Victims have contacted police in recent months to report that they had received calls from an MNPD police department number and were told they were under investigation for sending sexually explicit photos to an alleged minor but if they paid the family of the victim, there would be no prosecution. The callers also use names of actual MNPD personnel who have been identified through public police websites or media releases.
Important reminder, no one from the MNPD will ever call you and demand money or personal information.
Tips to avoid spoofing scams from the Federal Communications Commission:
You may not be able to tell right away if an incoming call is spoofed. Be extremely careful about responding to any request for personal identifying information.
• Don't answer calls from unknown numbers. If you answer such a call, hang up immediately.

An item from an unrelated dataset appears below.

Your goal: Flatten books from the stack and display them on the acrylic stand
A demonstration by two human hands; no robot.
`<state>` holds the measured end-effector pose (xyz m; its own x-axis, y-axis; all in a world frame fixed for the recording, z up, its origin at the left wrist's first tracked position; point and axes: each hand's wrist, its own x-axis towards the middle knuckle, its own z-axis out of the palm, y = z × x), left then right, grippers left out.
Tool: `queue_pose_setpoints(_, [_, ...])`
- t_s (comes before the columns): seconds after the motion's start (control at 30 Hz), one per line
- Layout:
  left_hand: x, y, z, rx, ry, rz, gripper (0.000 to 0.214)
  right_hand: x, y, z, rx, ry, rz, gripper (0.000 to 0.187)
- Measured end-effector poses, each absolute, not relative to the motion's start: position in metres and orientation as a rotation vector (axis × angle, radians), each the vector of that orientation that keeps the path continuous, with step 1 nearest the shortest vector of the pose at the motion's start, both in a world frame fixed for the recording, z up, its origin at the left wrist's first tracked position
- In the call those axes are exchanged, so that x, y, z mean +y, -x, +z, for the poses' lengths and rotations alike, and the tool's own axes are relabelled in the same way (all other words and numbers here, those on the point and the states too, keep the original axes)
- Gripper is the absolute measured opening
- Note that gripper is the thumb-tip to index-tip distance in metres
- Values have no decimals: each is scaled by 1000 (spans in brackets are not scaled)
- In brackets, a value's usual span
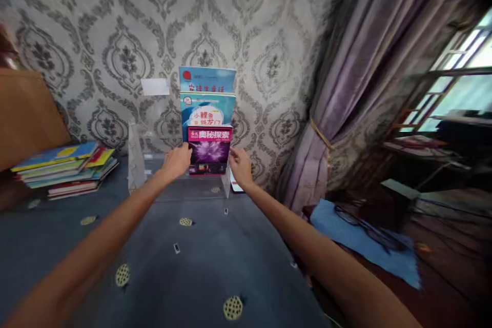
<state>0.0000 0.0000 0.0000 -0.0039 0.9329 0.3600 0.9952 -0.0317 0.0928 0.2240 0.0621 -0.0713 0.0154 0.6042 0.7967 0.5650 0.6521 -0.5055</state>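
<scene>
A book with a pink and purple cover (209, 152) stands upright at the front of a clear stepped rack (165, 189). My left hand (178, 160) grips its left edge, and my right hand (241, 165) has fingers closed at its right edge. Behind it rises a blue-green book (226, 105) with a white patch on the cover. Farther back and higher is a light blue book (215, 74) with a red spot. The rack's left section holds no books. Its lower right end is partly covered by my right hand.
Left of the rack lies a stack of books (73, 166), with a brown board (31, 113) behind it. A dark patterned cloth (154, 277) covers the table. To the right are a purple curtain (323, 113) and a blue cloth (369, 246) with dark cables on it.
</scene>
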Motion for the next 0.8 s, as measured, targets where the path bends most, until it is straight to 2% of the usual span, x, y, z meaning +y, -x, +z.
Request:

• If you answer the phone and the caller - or a recording - asks you to hit a button to stop getting the calls, you should just hang up. Scammers often use this trick to identify potential targets.
• Do not respond to any questions, especially those that can be answered with 'Yes' or 'No.'
• Never give out personal information such as account numbers, Social Security numbers, mother's maiden names, passwords or other identifying information in response to unexpected calls or if you are at all suspicious.
• If you get an inquiry from someone who says they represent a company or a government agency, hang up and call the phone number on your account statement, in the phone book, or on the company's or government agency's website to verify the authenticity of the request. You will usually get a written statement in the mail before you get a phone call from a legitimate source, particularly if the caller is asking for a payment.
• Use caution if you are being pressured for information immediately.
• If you have a voice mail account with your phone service, be sure to set a password for it. Some voicemail services are preset to allow access if you call in from your own phone number. A hacker could spoof your home phone number and gain access to your voice mail if you do not set a password.
• Talk to your phone company about call blocking tools they may have and check into apps that you can download to your mobile device to block unwanted calls. Information on available robocall blocking tools is available at fcc.gov/robocalls.